Building the world's biggest telescope array - with machines that don't yet exist
Turning terabytes and exabytes into galaxies at SKA
Once completed, the Square Kilometre Array (SKA) will be the biggest radio astronomy telescope in the world.
"Biggest", though, really is too mild a term for the sheer size of this project. The first phase, SKA1, will be broken up into two instruments, SKA1 MID and SKA1 LOW, based on their frequencies.
SKA1 MID alone is made up of 200 or so dishes spread over a 33,000m2 area – the size of 126 tennis courts. Those radio antennas will pick up a total raw data output of 2TB per second - 62EB a year - or enough content to fill up 340,000 average-sized laptops each day.
That will make SKA1 MID five times more sensitive than the current best instrument in the world, the Karl G Jansky Very Large Array (JVLA), with four times the resolution and sixty times the survey speed.
The project ultimately has two big objectives: one is to look for evidence of gravitational waves by observing a network of stable pulsar stars. The other is to look back at the period of time in the universe when the first stars and galaxies "turned on" and started shining brightly by peeking through holes in hydrogen gas for information about how galaxies are formed. Both works are potentially Nobel-Prize winning affairs.
The idea for SKA formalised in 1993 and while construction on the SKA sites in South Africa and Western Australia won’t start until 2018, SKA architect Tim Cornwell and his team are already busy developing the IT that will power this awesomely data- and compute-heavy project.
And, they are doing so using systems the tech suppliers haven’t even built yet.
Gazing at the cosmos through the power of dreams (and servers)
“We know that according to the current manufacturers’ development paths, around about the time we need it, we’ll be able to buy the requisite compute power,” Cornwell told The Register, rather nonchalantly during a recent interview.
“And it’ll be fairly conventional; it’ll be blade servers arranged in racks and a few of the racks will be tightly connected with loose connections to other racks in compute islands.”
The type of hardware might be conventional, but the computing power will need to be around three times more powerful than the most powerful supercomputer in 2013, equivalent to the processing power of around a hundred million PCs or more than 100 petaflops of raw processing power.
For the record, the most powerful super of 2013 is, officially, the National Super Computer Center in Guangzhou's Tianhe-2 (MilkyWay-2) Intel Xeon E5-2692 2.200GHz cluster running 3,120,000 cores. The SKA will also employ millions of CPU processors operating in parallel. It topped the Supercomputer 500 list three times last year.
The Netherlands Institute for Radio Astronomy (ASTRON) and IBM are in the middle of a five-year collaboration to research the fast, low-power exascale computer systems that SKA will need.
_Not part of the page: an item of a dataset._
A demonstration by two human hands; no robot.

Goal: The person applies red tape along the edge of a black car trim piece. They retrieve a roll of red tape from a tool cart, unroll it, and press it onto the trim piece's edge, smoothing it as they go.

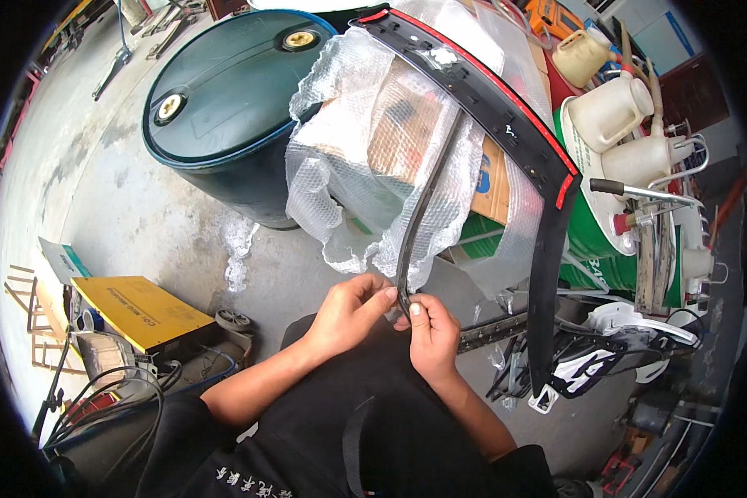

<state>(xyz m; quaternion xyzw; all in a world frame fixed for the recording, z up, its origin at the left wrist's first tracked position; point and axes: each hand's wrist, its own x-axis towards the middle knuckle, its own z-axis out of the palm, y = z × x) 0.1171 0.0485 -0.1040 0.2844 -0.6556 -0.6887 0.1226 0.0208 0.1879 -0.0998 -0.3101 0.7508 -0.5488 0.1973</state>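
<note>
Both of my hands are close together in front of my body, closed on the lower end of a thin black trim strip (419, 207). My left hand (349, 317) pinches it from the left, its thumb reaching toward the strip's end. Thumb up, my right hand (434, 339) grips the same end from the right. From my fingers the strip curves upward over crumpled bubble wrap (328, 170) to a large curved black panel (475, 100). Red tape (506, 93) runs along the panel's outer edge. The panel bends down along my right side.
A dark drum (232, 91) with two bungs stands at upper left. Beneath the wrap shows a cardboard box (491, 178). On the right are white jugs (610, 112) on green drums (581, 220) and a hand pump (639, 195). A yellow machine (137, 309) sits lower left.
</note>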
The partnership is studying exascale computing, data transport and storage processes as well as the streaming analytics that will be needed to read, store and analyse the raw data. Some of their ideas for the beyond-state-of-the-art supercomputing include novel optical interconnect technologies and nanophotonics for large data transfers and high performance storage systems based on next-gen tape systems and new phase-change memory technologies.
Yet, we're told, building data processing centres in Perth and in Cape Town with bits that don’t exist yet isn’t the hard part – it’s the software that’s the real head-scratcher.
Writing software for something that doesn't exist. Uh, what?
“We know what we would do, but writing the software to facilitate this is quite tricky,” said Cornwell. “It’s about an 80m euro job to do that and it’s quite a substantial job. Software is always a risk so I would say that’s one of the biggest challenges.
The SKA: 126 tennis courts, if they looked like radio arrays
“The processing that we do is extremely complex. We get the information from the telescope and it tells us in a very roundabout way what the sky looks like and we have to go through that and figure out what the sky actually looks like for the images,” Cornwell explained.
“That’s a huge amount of processing to do. We’ve gotten very good at that over the past 40 years or so, but the algorithms are very complex and we’re basically going about a factor of a thousand up in processing scale from existing telescopes,” he continued. “The two telescopes that do this already are the Australian Square Kilometre Array Pathfinder [ASKAP] and the Low Frequency Array [LOFAR], and they operate at about a few hundred teraflops and we have to operate at a hundred or a few hundred petaflops – so it’s a huge jump in five years. No-one really knows exactly how to write the software to do this - we have an idea, but it has to be tested.”
Despite the challenges though, Cornwell is feeling pretty confident, because this is what global science projects are all about.
“We’ve done this before – we’ve been doing it for years,” he said.
“I worked on ASKAP and I remember when I started the programme in 2007, thinking: ‘We’re not going to be able to do that,’ but we did it. The way you do it is incrementally, step by step as the processors get better. So I think it can be done, obviously we wouldn’t be able to attract the funding and the support if we couldn’t make a convincing case that we can. But it’s not a done deal.
“We design the telescope for the computers we’re going to have when we start observing, not the ones we have now. We’re reasonably optimistic that we can do it, but there will undoubtedly be stumbles along the way. But that’s what research is about; if you want to build a world class instrument – and this is basically the best radio telescope anyone’s going to build for a while – you have to take these educated chances,” he said.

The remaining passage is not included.